Please don’t expect a lot from me this morning. I’m in the grip of something that seems to have drained all the blood out of me. Mind you, at my age I don’t expect to get out of bed feeling like Hercules, but I’m used to having enough clarity and energy to pen one of these screeds before I set to the day’s necessities. I guess we’ll see how this one goes.
Our third home truth is one you’ve heard innumerable times, just like the others I’ve prattled about. The great wonder of our time is how we could have accumulated so much evidence of its significance and still manage to ignore it at least half the time. But then, we ignore quite a lot of the wisdom our forebears have bequeathed to us...because things are different and we know better now, right? Right?
Politics is a marvelous framework within which to study the many varieties of human perfidy. At any given time one can find examples of every imaginable species of cowardice, double-dealing, betrayal, and outright villainy simply by peering into the halls of Congress. The Twenty-First Century is proving to be a fertile field for such things, not that that should please anyone other than a commentator looking for something to write about.

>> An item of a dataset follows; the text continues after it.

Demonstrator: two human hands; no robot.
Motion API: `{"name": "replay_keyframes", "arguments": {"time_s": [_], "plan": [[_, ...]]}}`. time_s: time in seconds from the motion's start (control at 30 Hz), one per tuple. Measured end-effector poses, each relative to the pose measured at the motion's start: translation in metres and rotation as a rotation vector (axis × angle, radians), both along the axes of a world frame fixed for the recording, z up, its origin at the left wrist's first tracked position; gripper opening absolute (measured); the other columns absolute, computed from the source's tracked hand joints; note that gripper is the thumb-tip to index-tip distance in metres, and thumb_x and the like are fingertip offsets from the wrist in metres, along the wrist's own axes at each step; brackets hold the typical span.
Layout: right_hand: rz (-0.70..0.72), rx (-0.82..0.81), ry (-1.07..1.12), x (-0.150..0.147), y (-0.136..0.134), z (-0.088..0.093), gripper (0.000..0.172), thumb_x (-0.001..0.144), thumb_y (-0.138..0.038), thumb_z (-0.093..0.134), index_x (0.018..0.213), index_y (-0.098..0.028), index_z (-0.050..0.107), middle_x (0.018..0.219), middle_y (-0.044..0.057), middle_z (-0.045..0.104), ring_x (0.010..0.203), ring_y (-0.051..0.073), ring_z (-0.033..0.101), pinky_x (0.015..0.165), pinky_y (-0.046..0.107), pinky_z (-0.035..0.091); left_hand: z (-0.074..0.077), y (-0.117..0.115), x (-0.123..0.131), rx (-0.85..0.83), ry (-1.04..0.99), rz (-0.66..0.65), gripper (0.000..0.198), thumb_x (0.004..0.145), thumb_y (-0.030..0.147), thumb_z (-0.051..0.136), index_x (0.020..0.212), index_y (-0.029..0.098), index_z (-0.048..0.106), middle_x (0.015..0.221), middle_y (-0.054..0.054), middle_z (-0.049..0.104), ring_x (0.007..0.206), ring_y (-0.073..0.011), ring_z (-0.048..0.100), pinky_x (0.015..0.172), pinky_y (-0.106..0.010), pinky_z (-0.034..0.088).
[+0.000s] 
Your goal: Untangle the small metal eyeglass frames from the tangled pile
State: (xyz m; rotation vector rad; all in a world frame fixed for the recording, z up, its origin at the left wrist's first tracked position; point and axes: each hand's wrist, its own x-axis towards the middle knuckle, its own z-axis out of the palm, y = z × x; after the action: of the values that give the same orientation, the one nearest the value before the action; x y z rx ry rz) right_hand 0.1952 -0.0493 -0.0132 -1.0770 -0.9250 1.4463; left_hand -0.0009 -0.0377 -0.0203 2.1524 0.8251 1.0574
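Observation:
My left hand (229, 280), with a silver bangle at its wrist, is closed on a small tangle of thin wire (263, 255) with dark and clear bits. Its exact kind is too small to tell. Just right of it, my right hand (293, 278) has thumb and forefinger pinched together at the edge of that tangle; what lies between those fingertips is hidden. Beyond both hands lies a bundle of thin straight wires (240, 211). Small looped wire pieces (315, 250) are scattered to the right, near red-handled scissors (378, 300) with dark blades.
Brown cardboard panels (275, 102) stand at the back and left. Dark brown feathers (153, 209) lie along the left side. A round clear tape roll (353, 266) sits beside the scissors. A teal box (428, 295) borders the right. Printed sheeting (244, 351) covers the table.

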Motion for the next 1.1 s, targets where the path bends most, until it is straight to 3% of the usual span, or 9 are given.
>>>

Recently I was charmed to learn that one of the most vociferous opponents of President Trump’s border control agenda, the Dishonorable Chuck Schumer, had expressed sentiments virtually identical to Trump’s campaign promises as far back as 2006. Back then, of course, the president was George W. Bush, a Republican who favored an essentially open border and lax (if any) enforcement of visa and permanent-residence laws. As the Democrats had already made it a tenet of their party strategy to oppose the Republicans on every issue, regardless of the merits, that was the position approved by the party’s planners and kingmakers.
President Trump being an advocate of a firmly controlled border, Schumer has “flipped” to a position contrary to the one he expressed during the Bush the Younger years. Apparently border control mattered twelve years ago; today, not so much. Which position expresses Schumer’s true sentiments about border control? Either? Neither? Both? Your Curmudgeon reports; you decide.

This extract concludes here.